Archiving the Attic


      Bookmark and Share

I was chatting online with a friend the other night, and she mentioned the lyrics of a Reba McEntire song from 1979. Within 15 seconds, I had the lyrics in front of me; my friend assumed that I had the song memorized. To be honest, even I was surprised that I found it so quickly, though I do assume that relatively obscure content from almost a quarter century ago is readily available. What fascinates me is the idea that, while the concept of cataloging all the world's knowledge is impossible, so many people are willing to spend time cataloging their small corner of the world.

People following their passion—for lyrics, squished pennies, or Canaan Dogs—build much of the content on the Web. This results in a growing archive of information—some good, some mediocre, some just plain wrong—on any topic that people get excited about, and no, I'm not just talking about porn sites.

I remember lamenting a few years ago the fact that the Web does not have much of a memory, that information from more than a year or two ago just drops off the edge and disappears. I can no longer complain about the Web's "memory," at least when it comes to information that resides in someone's head or attic. Consider, for a moment, Project Gutenberg. It's a great idea: get volunteers to type in or scan-to-OCR classic texts that have come into the public domain. Gradually over the course of 30 years, PG has built up an archive of over 6,000 books. That's an impressive number and the volunteer effort required is staggering.

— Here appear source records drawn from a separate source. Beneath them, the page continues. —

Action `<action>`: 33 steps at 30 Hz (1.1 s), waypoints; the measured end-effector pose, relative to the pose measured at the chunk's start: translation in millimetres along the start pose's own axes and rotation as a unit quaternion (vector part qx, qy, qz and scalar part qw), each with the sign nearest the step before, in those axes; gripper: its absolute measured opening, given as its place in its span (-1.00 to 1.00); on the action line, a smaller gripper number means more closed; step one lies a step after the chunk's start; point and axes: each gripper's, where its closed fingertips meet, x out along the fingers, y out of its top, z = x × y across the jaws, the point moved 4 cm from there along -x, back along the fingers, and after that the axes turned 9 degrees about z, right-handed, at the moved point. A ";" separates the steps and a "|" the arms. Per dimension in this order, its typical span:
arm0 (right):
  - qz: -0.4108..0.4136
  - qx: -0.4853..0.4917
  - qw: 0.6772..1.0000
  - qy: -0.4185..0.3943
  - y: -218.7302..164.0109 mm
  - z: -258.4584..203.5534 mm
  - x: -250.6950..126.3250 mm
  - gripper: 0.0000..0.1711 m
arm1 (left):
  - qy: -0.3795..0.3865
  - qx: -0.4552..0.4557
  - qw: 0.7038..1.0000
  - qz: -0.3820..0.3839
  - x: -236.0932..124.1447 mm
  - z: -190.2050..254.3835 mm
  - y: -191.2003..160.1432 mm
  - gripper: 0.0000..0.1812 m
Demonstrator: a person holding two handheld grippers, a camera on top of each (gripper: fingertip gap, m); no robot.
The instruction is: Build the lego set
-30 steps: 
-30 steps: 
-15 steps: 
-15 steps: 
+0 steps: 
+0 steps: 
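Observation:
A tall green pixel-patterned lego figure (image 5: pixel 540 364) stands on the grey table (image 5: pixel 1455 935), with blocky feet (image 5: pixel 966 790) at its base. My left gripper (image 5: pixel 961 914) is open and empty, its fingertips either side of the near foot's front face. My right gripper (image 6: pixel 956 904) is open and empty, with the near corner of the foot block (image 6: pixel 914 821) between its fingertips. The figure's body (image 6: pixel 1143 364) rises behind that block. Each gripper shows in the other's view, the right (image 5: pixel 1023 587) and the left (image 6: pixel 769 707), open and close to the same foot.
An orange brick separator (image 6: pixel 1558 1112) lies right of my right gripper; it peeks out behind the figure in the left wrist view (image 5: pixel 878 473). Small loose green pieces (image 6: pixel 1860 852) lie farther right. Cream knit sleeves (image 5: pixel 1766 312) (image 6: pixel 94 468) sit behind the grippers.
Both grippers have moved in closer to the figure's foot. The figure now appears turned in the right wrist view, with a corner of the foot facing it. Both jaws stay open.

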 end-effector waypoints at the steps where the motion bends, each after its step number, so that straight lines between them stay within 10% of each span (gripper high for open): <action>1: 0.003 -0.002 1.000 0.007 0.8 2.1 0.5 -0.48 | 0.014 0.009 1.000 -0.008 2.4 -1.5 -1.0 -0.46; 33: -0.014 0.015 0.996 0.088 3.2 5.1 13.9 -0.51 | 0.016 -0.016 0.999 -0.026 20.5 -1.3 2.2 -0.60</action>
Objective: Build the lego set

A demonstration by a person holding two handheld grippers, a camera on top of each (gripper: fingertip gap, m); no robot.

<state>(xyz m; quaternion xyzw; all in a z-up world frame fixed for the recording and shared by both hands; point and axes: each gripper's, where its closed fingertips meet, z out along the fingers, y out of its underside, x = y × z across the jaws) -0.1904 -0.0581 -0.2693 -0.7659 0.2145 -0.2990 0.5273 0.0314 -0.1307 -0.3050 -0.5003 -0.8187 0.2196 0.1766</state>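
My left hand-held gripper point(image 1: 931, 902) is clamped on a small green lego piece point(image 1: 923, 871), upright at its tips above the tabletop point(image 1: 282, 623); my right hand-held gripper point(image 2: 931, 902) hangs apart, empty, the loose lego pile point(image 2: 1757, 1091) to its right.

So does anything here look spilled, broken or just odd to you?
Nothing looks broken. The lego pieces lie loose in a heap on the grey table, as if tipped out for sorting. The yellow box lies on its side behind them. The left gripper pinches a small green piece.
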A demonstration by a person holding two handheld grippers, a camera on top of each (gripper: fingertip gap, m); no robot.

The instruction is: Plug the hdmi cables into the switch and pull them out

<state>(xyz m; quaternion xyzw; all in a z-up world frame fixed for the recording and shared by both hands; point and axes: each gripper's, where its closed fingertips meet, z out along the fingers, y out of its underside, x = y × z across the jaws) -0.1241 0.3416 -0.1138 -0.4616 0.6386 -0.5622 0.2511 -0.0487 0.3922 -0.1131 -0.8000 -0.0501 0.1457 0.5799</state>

But now consider the size of the rest of the "historical" information that is distributed throughout the Web. eBay has given every Tom, Dick, and Harriet an incentive to rummage through their closets, photograph and describe in loving detail their record collection, old telephone sets, or 1950s dinnerware, and make this information available digitally. And, as every dedicated Deadhead knows, there has long been an extensive network of people who trade tapes of Grateful Dead shows. Now the Web has given us the incentive to catalog our Dead tapes and set lists and put that information online. Anyone can find out how often the Dead played "Quinn the Eskimo" as an encore, or when they first performed "Reuben and Cérise."

While the Web has been text-rich for years, finding graphic images has been more difficult, particularly since search engines are not able to recognize the content of images, so their indexing is haphazard at best. But with the rise of Webcams, digital cameras, eBay and other electronic garage sales, and smarter search engine algorithms, it is now possible to identify royalty-free images of everything from the Eiffel Tower to ice crystals. And, as with Reba McEntire lyrics or Fiesta dinnerware, the content has been created by individuals loading the 15 or 20 images of something they care about, not by a dot.com eyeing a business opportunity. Yes, the content quality varies from authoritative to downright wrong, but here is where the popularity-ranking of search engines comes in handy. I may not know which Web site of original Fiestaware is authoritative and which one is hopelessly incomplete. All I need to know is that most relevance-ranking algorithms factor in the number of links to a given page, so I trust that people who really know Fiestaware (Fiesta-heads?) will have evaluated the dinnerware sites and have linked to the ones they consider most reliable.

When I talk with econtent providers about the impact of the increasing depth of the Web to their businesses, I often hear the same response: How can you make a business decision based on content that may be transitory, whose provenance you may not be able to determine, and which has not been vetted by an editor or publisher? For many information needs, though, all that a searcher is looking for is an answer, not necessarily the answer. I often need just enough information to reduce my uncertainty, which I can accomplish via the Web.

The more significant challenge to econtent companies is that this attitude of "I can find a good enough answer on the Web" often carries over into our more serious research. Many open Web users, including yours truly, can find something that is well-formatted, appears to be current, and—while perhaps not complete—at least satisfies an information need. For many econtent customers, Web results look more and more complete all the time. We are finding deep, rich repositories of information. We are finding current articles, images, other graphics, and access to databases of content never available before through fee-based information sources.

The value-added online services offer unique content, powerful search tools, the means to deliver highly targeted information directly to the information consumer who needs it, and deep archives that remain stable over time. Our job as info pros is to raise the information expectations of our clients and patrons, so that they, too, know when to use eBay and when to use the high-end information marketplace.